The case he still holds clenched in his hand is one he lifts onto the table in the center of the room. He settles on the couch in front of it, watches passively as his hands move to the latches and pull. The click as they fall open is jarring, would be jarring to anyone else, but Sherlock has forgotten what it is to feel, so his long, spindly fingers simply grasp the lid and push it back.

The instrument inside is quiet, quiet as it always is, until he plays it.

And he does. Goes through the motions as he rosins his bow, settles his fingers along the neck and his chin across the body, and gently rests the fine horsehair upon the strings.

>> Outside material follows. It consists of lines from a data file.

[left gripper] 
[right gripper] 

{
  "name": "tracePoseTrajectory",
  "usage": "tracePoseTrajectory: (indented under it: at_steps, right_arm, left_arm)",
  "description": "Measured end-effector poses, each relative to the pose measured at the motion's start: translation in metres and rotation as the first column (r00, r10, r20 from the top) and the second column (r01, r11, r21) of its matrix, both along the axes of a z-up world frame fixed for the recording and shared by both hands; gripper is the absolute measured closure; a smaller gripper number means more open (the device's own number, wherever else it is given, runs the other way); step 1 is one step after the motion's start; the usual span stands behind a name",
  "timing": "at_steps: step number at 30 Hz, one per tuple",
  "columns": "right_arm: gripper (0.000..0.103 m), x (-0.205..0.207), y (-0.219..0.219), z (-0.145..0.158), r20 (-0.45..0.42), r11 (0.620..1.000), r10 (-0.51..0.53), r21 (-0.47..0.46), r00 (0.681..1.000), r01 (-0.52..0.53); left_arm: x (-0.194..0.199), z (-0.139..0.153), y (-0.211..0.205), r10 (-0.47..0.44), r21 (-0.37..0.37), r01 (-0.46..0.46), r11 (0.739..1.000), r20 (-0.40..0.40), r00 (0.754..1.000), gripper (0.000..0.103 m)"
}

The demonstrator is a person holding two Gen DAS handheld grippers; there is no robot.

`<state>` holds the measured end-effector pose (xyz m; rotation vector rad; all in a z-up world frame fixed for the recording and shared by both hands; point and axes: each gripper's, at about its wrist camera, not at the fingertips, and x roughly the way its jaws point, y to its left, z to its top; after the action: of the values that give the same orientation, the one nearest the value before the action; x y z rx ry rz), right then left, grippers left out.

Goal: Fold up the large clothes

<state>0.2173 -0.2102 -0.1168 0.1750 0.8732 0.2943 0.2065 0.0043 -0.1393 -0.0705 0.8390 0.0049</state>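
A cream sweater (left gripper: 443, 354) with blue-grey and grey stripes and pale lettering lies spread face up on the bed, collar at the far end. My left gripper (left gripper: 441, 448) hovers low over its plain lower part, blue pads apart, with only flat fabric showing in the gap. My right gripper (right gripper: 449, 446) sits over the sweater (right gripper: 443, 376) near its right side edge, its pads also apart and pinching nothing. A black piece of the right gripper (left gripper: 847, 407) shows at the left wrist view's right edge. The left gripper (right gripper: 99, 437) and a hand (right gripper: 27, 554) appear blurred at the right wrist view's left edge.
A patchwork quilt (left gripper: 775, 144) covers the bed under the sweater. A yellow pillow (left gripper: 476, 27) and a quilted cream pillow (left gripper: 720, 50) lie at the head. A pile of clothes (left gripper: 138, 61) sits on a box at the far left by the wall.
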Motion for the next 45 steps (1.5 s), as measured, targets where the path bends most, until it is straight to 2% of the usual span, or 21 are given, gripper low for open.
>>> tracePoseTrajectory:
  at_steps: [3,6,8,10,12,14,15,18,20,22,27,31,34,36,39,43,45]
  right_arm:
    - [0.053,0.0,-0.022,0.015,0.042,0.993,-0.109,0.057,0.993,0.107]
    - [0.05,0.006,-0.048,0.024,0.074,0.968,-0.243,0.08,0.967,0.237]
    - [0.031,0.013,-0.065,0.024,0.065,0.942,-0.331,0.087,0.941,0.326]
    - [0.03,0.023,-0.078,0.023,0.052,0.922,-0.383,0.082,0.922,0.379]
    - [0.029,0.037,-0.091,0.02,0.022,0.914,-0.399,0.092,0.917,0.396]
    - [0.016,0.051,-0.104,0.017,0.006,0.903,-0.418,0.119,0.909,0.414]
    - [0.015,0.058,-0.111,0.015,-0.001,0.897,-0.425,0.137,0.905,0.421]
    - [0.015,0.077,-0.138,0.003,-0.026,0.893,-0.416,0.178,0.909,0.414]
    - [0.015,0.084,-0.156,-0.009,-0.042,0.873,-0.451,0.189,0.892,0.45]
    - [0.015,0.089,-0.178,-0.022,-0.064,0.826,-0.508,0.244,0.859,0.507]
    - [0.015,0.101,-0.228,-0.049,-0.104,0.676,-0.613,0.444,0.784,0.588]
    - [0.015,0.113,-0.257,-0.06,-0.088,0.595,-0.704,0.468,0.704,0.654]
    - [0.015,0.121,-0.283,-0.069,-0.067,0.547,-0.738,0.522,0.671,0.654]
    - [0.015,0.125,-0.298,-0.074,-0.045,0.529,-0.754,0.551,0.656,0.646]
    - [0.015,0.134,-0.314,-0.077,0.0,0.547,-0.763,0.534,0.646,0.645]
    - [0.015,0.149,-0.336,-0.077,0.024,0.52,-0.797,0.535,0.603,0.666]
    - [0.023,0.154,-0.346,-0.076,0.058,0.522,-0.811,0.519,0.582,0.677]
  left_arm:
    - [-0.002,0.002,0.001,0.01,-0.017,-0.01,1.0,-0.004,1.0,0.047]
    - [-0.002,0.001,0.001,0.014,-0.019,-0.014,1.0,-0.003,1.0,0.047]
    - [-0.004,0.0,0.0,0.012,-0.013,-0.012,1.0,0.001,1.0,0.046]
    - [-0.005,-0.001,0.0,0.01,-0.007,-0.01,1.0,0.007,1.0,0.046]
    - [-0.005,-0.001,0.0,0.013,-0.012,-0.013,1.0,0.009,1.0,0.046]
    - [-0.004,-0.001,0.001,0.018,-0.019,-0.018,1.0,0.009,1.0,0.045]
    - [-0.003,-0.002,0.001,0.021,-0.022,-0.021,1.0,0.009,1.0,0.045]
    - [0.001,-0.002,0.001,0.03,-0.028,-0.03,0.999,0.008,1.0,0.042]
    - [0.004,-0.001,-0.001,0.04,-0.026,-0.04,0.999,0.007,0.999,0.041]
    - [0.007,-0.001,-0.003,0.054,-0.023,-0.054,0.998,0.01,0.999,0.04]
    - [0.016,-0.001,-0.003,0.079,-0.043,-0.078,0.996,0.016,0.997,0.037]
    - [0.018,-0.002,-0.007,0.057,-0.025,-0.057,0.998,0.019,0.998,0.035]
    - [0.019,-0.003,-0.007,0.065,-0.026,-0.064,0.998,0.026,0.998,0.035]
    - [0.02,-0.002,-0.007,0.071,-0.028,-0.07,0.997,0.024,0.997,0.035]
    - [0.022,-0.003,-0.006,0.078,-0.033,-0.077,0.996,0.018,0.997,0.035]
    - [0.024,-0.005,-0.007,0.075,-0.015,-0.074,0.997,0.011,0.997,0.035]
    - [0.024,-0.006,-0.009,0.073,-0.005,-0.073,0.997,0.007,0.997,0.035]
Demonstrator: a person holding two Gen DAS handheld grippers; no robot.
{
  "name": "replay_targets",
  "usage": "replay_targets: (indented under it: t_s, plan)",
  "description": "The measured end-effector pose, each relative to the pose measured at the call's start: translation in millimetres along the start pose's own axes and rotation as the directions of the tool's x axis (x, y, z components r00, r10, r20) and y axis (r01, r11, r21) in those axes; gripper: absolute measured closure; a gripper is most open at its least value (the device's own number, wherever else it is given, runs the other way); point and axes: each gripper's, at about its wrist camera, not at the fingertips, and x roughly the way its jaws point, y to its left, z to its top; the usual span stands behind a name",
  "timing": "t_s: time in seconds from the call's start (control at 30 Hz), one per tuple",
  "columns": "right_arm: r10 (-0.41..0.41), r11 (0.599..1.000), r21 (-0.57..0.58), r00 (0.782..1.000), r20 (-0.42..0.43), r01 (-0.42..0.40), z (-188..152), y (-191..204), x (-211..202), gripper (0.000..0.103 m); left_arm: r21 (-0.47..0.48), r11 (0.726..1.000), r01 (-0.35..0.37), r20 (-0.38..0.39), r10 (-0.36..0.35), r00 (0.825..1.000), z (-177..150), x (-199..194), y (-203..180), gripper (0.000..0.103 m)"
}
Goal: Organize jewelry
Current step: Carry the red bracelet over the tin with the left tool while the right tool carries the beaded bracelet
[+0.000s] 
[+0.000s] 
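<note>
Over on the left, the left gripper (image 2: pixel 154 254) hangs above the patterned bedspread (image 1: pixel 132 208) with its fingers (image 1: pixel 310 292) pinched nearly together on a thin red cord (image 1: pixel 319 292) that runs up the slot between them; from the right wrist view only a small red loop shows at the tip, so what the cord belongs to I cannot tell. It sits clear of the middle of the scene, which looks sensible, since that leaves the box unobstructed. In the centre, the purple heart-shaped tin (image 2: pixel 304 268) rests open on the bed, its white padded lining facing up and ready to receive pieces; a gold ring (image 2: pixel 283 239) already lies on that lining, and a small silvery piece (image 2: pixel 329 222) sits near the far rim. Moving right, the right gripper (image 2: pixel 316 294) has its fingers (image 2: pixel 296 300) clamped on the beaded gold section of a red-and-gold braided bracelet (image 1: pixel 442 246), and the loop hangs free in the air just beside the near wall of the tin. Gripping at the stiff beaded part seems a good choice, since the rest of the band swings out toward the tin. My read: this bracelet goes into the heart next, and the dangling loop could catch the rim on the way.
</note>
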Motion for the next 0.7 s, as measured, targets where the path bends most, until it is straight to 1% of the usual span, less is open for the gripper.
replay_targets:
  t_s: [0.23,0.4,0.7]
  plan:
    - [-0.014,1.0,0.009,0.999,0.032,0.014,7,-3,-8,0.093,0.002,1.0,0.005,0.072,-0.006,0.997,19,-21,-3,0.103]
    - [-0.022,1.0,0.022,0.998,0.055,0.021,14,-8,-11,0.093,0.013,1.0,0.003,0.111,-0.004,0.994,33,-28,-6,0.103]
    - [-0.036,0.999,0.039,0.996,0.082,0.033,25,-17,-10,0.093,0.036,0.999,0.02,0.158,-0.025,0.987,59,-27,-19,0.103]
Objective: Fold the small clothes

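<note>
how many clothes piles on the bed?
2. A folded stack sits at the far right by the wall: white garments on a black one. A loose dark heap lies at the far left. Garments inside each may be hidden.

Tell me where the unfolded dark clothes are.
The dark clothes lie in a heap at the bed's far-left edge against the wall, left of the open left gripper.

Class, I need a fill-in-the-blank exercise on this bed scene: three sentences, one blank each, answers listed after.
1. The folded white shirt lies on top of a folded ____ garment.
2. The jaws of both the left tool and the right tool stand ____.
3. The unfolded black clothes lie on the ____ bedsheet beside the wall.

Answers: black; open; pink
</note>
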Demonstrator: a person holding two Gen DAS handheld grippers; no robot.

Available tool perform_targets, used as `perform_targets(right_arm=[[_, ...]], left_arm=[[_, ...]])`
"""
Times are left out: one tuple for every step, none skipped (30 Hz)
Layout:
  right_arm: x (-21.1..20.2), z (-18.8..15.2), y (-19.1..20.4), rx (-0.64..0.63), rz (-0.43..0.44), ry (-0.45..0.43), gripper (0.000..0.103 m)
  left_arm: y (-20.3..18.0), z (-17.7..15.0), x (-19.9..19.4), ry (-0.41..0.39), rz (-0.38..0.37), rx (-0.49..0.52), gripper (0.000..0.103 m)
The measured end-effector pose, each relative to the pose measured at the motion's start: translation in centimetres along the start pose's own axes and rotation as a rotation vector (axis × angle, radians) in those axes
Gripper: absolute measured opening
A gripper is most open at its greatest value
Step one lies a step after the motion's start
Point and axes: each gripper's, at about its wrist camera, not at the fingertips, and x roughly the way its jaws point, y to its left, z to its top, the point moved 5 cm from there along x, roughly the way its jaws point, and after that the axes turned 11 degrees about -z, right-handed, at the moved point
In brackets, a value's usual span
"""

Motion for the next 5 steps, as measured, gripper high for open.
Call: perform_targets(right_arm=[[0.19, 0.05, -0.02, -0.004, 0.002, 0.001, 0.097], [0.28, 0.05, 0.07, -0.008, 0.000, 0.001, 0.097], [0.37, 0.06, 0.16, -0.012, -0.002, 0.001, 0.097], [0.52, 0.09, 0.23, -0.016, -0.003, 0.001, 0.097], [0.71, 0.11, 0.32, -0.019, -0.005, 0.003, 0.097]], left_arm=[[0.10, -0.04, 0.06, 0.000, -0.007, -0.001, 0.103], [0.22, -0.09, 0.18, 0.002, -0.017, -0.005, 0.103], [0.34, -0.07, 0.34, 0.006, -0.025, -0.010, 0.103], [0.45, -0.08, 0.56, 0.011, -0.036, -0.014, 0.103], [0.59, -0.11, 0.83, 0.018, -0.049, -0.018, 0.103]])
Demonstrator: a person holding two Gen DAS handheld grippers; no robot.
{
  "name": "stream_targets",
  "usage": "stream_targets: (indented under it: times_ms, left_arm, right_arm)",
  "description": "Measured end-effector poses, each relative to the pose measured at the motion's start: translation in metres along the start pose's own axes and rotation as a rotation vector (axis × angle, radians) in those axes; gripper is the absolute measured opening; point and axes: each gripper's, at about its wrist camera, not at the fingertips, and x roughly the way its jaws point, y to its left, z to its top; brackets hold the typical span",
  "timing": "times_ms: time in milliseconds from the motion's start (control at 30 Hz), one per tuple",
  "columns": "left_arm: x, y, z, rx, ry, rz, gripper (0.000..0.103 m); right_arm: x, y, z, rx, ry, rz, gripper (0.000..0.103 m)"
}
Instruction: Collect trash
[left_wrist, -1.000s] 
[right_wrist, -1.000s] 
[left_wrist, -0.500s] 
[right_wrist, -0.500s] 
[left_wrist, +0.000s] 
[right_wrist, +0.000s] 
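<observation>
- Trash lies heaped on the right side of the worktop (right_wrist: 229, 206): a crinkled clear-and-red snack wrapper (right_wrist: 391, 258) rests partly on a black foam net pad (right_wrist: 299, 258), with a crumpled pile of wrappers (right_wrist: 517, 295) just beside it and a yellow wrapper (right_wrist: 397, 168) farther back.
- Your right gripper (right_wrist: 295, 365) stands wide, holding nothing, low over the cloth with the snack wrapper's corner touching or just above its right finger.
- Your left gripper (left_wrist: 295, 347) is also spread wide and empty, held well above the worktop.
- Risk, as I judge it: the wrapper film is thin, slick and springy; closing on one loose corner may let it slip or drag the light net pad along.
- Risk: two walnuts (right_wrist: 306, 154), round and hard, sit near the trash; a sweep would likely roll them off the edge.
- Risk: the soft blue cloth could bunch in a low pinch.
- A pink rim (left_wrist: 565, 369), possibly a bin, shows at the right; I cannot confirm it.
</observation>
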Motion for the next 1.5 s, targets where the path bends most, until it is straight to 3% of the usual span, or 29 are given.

And because he is dead, Sherlock does not feel anything when the instrument begins to weep quietly; high, lilting notes spilling out and pushing the silence back so that it hovers just at the edges. Rather than being erased, the feeling is heavier than before on the fringes of his mind. But because he was once alive, the memory of what it is to hurt is there, hidden deep inside his chest and only remembered in the vague twinges he feels as the notes rise within his ears.

**(3)**

Sherlock plays for three days that first time, or roughly so, until he can play no more and he passes out.

He wakes up with his instrument lying some distance away, his face pressed against the floor. It is wet under his cheek.

Odd, considering the windows were closed.

**(62)**

Sometimes he just plucks, when he arrives late at the cottage and he can feel the ache of the cold and the chase in his bones. When he has been in dark alleys and thought he might never see sunlight again; when he has scrounged along trails and found nothing at the end; when the night closes in around him and threatens to suffocate with all its cold airs and frozen, skeletal hands.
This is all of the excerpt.